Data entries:
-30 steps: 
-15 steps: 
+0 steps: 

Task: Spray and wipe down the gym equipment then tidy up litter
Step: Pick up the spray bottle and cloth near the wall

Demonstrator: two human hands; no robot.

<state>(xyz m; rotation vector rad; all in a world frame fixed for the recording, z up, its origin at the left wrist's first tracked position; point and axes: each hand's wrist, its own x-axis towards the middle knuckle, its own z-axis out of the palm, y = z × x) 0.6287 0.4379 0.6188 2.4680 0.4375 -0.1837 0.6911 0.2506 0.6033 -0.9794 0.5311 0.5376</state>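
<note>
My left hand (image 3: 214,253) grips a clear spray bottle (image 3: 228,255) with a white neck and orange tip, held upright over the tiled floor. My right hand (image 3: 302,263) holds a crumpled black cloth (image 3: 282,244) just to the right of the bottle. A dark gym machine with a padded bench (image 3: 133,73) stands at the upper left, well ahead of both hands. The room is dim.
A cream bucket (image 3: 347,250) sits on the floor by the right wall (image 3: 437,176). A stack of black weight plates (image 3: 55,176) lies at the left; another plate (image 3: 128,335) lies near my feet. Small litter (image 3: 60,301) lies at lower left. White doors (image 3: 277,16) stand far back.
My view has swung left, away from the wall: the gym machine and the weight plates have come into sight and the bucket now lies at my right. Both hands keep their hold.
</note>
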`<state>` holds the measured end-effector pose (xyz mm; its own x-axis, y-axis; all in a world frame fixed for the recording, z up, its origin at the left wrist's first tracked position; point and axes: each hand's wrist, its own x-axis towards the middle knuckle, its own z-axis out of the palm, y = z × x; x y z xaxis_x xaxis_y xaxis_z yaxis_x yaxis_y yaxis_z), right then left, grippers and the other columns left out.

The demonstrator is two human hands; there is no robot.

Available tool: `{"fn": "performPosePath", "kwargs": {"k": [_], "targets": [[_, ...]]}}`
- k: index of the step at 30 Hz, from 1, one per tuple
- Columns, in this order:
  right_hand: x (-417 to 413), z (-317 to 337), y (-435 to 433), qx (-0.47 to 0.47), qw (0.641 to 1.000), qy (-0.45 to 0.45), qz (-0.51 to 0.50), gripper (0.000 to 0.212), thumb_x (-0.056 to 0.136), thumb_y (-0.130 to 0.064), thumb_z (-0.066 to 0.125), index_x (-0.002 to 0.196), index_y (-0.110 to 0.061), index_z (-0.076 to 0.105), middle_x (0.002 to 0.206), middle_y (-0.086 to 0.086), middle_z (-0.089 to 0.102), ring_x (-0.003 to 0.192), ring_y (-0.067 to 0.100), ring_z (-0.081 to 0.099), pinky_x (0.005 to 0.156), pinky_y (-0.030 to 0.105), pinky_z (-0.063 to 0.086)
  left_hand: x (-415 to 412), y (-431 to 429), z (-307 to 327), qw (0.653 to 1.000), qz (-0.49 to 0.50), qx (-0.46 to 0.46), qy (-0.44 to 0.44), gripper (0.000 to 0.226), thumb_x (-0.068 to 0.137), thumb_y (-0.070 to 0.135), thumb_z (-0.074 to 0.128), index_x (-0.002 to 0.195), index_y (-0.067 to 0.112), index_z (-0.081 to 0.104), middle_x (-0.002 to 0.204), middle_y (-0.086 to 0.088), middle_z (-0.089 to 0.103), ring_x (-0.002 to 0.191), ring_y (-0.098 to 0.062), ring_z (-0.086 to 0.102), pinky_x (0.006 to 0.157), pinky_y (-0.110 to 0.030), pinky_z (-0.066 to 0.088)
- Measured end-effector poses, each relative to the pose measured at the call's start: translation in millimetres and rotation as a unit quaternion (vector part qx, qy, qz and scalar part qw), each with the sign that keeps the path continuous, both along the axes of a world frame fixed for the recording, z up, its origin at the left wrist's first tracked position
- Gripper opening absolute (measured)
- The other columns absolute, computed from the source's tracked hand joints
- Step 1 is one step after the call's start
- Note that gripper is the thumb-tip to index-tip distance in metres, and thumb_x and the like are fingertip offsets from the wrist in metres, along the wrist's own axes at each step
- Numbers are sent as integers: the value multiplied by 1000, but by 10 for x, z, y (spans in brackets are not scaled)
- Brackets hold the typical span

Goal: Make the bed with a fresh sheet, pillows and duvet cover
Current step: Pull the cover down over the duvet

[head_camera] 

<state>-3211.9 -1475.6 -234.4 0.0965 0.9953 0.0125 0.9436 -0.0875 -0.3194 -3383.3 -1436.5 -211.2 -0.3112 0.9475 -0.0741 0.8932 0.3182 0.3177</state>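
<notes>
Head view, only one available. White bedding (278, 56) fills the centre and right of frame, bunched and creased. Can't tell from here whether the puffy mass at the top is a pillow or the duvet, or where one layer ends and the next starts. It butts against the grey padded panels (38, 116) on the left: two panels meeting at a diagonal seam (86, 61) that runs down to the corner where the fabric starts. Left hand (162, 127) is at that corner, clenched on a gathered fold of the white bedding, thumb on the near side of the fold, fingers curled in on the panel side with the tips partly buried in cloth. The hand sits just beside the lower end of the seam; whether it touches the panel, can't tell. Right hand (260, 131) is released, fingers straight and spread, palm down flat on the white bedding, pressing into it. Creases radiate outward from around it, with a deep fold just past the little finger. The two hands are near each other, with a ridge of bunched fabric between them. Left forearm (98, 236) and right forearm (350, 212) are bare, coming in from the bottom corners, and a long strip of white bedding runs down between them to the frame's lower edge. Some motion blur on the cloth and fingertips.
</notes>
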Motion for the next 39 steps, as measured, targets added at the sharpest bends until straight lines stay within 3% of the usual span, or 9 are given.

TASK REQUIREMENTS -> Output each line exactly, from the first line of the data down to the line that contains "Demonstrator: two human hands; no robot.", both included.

TASK OUTPUT ->
-30 steps: 
-15 steps: 
+0 steps: 

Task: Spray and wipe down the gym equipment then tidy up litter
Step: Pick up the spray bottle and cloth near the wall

Demonstrator: two human hands; no robot.

The requested output is complete.